Content starts

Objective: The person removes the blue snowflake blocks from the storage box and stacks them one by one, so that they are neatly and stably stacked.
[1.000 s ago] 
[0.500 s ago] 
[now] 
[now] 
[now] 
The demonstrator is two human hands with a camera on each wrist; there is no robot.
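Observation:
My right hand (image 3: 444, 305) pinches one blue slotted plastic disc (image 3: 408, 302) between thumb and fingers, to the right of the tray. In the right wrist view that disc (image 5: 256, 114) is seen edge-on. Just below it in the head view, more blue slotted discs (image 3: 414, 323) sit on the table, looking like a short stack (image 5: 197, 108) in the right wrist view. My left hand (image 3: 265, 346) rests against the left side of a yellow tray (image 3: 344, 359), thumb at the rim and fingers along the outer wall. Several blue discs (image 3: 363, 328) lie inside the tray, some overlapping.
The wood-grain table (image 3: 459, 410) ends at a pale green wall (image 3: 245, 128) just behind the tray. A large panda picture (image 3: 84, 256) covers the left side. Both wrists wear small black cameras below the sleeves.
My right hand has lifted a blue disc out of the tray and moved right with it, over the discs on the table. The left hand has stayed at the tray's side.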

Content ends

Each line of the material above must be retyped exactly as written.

# [EXERCISE SOLUTION]
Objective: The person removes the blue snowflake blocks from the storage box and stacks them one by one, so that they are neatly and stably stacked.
[1.000 s ago] 
[0.500 s ago] 
[now] 
[now] 
[now] 
The demonstrator is two human hands with a camera on each wrist; there is no robot.
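Observation:
My right hand (image 3: 444, 305) pinches one blue slotted plastic disc (image 3: 408, 302) between thumb and fingers, to the right of the tray. In the right wrist view that disc (image 5: 256, 114) is seen edge-on. Just below it in the head view, more blue slotted discs (image 3: 414, 323) sit on the table, looking like a short stack (image 5: 197, 108) in the right wrist view. My left hand (image 3: 265, 346) rests against the left side of a yellow tray (image 3: 344, 359), thumb at the rim and fingers along the outer wall. Several blue discs (image 3: 363, 328) lie inside the tray, some overlapping.
The wood-grain table (image 3: 459, 410) ends at a pale green wall (image 3: 245, 128) just behind the tray. A large panda picture (image 3: 84, 256) covers the left side. Both wrists wear small black cameras below the sleeves.
My right hand has lifted a blue disc out of the tray and moved right with it, over the discs on the table. The left hand has stayed at the tray's side.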

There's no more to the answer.